One afternoon, I was ten years old, or maybe eleven. I crawled into my bed in the middle of a summer afternoon with the intent to die, I think. I wanted to sleep until the sun was gone. I pulled the sheet up to my chin and lay frozen, staring at the ceiling. I was alone and sad and so far away from myself. I was a little grubby nobody, and it was nice to be still, to feel the cool of my mattress in the middle of the day.
My mother startled me by suddenly bursting into my room. I was embarrassed that I had been trying to disappear, so I jumped from where I was laying and I started to feverishly pretend like I was simply alone in my room because I wanted to clean. I was making my bed, see?
I don't know why I didn't want to be caught, wasting my time, not caring about my life or the fact that it was summer and I was young. I didn't want my mother to think I was lazy or weird. everybody felt that way about me. I wasn't a regular kid. I was a bossy know-it-all who was good at spelling and I had no interest in running or catching a ball. I was lazy and weird. I tried to pretend that not everybody knew, but they did. My mom knew that I was worthless.
"What are you doing in here?" she asked.
"Just making my bed," I lied and smoothed the sheets with my palms.
"Are you hiding something?" my mom said.
"What? No..." I said.
"Move away from your bed," she said, and grabbed the top sheet and pulled it quickly away so that it floated in the air for a moment, casting everything in shadow. "What are you hiding? What were you doing?"
"I wasn't," I said. "I wasn't doing anything."

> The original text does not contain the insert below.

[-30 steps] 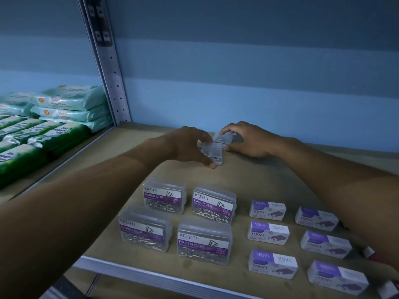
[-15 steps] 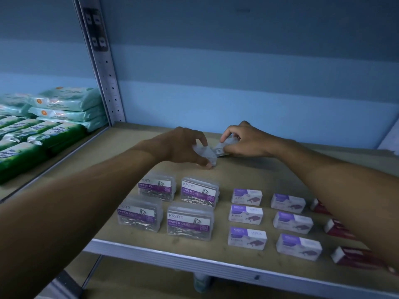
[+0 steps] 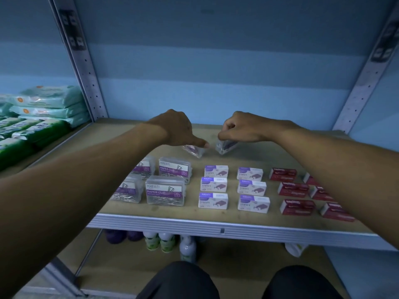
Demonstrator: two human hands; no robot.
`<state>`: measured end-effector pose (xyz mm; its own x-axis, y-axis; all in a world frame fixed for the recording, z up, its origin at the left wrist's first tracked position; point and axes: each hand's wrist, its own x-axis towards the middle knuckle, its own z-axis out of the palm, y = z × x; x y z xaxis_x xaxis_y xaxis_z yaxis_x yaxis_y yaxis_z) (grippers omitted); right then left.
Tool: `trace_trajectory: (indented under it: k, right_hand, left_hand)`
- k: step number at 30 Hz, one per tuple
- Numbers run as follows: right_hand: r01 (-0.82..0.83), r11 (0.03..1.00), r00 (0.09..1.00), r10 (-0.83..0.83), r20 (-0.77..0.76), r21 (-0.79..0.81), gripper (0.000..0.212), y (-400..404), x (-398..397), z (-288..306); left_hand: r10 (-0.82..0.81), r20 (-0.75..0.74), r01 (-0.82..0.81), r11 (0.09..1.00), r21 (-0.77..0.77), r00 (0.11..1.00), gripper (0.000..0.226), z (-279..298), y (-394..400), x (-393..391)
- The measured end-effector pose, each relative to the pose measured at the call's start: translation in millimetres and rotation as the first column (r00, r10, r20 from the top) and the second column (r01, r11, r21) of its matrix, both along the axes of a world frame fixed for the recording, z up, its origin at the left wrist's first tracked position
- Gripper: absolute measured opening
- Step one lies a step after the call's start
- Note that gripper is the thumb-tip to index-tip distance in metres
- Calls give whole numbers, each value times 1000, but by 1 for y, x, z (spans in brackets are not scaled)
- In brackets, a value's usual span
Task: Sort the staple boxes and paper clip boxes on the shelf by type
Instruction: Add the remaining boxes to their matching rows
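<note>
My left hand [image 3: 177, 128] grips a clear paper clip box [image 3: 193, 150], tilted and lifted off the wooden shelf [image 3: 216, 212]. My right hand [image 3: 239, 127] pinches a second clear paper clip box [image 3: 225, 146] beside it, also tilted. Below them, several clear Kreati paper clip boxes [image 3: 166, 190] stand in a block at the left; my left forearm covers part of it. Several white-and-purple staple boxes [image 3: 251, 187] form two columns in the middle. Several red staple boxes [image 3: 296, 207] lie at the right, partly under my right forearm.
Stacked green and pale wipe packs [image 3: 43, 108] fill the neighbouring shelf bay at the left. Perforated metal uprights [image 3: 86, 67] frame the bay on both sides. Bottles [image 3: 166, 242] stand on the lower shelf. My knees show at the bottom edge.
Both hands have lifted the two clear boxes off the back of the shelf and drawn them apart. The camera has pulled back, so the red boxes and the lower shelf have come into view.
</note>
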<state>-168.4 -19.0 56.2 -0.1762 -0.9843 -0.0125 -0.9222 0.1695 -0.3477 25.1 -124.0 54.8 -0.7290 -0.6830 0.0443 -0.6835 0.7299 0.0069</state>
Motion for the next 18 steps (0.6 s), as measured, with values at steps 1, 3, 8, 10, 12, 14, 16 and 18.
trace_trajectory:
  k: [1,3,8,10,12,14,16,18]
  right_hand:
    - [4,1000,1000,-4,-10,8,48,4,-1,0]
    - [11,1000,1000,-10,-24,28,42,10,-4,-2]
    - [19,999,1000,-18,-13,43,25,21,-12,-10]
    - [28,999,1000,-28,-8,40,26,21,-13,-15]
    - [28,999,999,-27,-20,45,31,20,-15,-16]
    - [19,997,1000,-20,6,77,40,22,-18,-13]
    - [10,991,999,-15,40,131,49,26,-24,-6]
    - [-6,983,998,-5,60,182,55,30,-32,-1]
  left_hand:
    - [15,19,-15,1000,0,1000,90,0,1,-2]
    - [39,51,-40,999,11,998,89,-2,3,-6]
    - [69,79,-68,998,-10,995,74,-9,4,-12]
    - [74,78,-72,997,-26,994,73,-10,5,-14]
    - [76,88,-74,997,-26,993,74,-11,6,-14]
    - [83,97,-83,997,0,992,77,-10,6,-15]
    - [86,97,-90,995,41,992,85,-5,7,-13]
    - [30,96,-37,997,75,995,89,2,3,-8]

How could I tell her that already, at eleven years old, I knew I wasn't good at anything. I knew I didn't like walking around in the world. I didn't like people, they scared me because they could all see right through to the heart of me. Inside of me, I was just a pile of blubber and nerdiness. I knew that people hated me and my clothing from The Salvation Army that squeezed too tightly on my arms. I knew that other kids could jump and throw and run endlessly, but all I ever wanted to do was talk about movies I'd seen.

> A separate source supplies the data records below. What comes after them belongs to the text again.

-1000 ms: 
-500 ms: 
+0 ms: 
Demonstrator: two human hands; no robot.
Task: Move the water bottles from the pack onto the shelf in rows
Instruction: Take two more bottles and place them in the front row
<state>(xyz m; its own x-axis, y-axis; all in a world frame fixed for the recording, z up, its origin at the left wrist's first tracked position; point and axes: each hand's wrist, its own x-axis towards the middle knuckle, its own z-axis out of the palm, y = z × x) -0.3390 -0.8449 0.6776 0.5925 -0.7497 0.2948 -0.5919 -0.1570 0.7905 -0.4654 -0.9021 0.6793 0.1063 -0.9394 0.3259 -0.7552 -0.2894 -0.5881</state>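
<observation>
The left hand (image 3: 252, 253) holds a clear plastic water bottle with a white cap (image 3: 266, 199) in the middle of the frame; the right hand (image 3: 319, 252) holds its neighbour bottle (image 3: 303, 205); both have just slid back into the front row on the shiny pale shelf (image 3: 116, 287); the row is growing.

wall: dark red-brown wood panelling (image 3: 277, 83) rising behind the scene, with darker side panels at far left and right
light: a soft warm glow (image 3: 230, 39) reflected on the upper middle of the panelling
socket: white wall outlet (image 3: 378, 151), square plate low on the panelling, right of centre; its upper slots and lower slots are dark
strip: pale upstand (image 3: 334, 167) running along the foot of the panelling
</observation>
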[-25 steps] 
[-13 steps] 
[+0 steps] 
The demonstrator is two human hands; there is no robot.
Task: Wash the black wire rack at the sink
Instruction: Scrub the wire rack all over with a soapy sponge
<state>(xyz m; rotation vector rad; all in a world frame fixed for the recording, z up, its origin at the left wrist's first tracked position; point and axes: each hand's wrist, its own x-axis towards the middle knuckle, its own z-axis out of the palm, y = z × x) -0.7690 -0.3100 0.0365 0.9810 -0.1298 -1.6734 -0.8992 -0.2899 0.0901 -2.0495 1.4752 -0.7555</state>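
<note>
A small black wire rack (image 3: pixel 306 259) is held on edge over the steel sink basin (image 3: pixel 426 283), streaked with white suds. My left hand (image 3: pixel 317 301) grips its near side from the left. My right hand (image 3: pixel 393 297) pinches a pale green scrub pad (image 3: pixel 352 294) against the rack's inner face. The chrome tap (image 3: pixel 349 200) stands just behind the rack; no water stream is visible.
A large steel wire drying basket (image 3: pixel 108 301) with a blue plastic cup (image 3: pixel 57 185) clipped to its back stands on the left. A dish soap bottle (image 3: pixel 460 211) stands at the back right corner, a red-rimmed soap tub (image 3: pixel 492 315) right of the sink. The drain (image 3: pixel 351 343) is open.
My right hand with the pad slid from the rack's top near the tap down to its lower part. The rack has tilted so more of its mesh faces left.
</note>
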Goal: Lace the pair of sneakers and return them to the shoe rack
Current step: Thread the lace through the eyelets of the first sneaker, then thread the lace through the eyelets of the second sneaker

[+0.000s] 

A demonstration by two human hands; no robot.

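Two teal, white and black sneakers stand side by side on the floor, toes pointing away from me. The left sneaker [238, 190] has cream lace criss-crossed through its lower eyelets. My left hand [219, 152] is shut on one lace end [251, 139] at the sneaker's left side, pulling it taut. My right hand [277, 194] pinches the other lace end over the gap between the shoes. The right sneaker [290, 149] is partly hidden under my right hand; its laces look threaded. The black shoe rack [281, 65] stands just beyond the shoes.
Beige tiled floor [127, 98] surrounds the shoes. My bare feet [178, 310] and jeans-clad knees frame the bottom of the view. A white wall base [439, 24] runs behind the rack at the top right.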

I'd talk for hours, if somebody would let me. I once told my grandmother the entire plot of The Batman Movie with Micheal Keaton, acting out the scene where he whispers, "I'm batman. I'm batman." She eventually asked if she could hear the rest of the story another time. I was annoying and weird and sometimes teachers called me precious or beautiful and I clung to those compliments like they infused my blood with new iron. I tried to replicate all of the precious and beautiful things I had ever done, like knowing how to spell the word zany, when everyone else thought it had an E. I sat up straight and raised my hand at each question. I wasn't cute and well dressed like the other girls, but I was well-behaved and terrible at sports. I was an invisible little dumpling and a teacher's pet. I held that role in my fists, tightly. Outside of zany I had nothing. I didn't even believe in God.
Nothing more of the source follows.